■ **What is needed**: Extract each line of the data below exactly as written.

■ **Dataset excerpt**:
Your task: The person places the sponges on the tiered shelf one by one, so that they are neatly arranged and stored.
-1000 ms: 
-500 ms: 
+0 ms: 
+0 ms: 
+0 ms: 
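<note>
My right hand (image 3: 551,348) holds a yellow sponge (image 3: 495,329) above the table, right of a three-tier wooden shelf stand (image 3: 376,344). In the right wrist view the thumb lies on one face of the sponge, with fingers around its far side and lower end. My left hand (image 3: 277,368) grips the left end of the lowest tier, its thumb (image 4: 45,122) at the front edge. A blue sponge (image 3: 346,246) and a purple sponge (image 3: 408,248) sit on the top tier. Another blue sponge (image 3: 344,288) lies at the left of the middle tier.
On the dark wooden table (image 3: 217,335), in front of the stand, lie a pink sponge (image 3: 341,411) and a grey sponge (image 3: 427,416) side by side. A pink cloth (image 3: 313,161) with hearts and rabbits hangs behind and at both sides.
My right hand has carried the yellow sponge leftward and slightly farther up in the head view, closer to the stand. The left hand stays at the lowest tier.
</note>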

■ **The answer**:
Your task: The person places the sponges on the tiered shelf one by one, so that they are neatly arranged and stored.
-1000 ms: 
-500 ms: 
+0 ms: 
+0 ms: 
+0 ms: 
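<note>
My right hand (image 3: 551,348) holds a yellow sponge (image 3: 495,329) above the table, right of a three-tier wooden shelf stand (image 3: 376,344). In the right wrist view the thumb lies on one face of the sponge, with fingers around its far side and lower end. My left hand (image 3: 277,368) grips the left end of the lowest tier, its thumb (image 4: 45,122) at the front edge. A blue sponge (image 3: 346,246) and a purple sponge (image 3: 408,248) sit on the top tier. Another blue sponge (image 3: 344,288) lies at the left of the middle tier.
On the dark wooden table (image 3: 217,335), in front of the stand, lie a pink sponge (image 3: 341,411) and a grey sponge (image 3: 427,416) side by side. A pink cloth (image 3: 313,161) with hearts and rabbits hangs behind and at both sides.
My right hand has carried the yellow sponge leftward and slightly farther up in the head view, closer to the stand. The left hand stays at the lowest tier.
</note>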

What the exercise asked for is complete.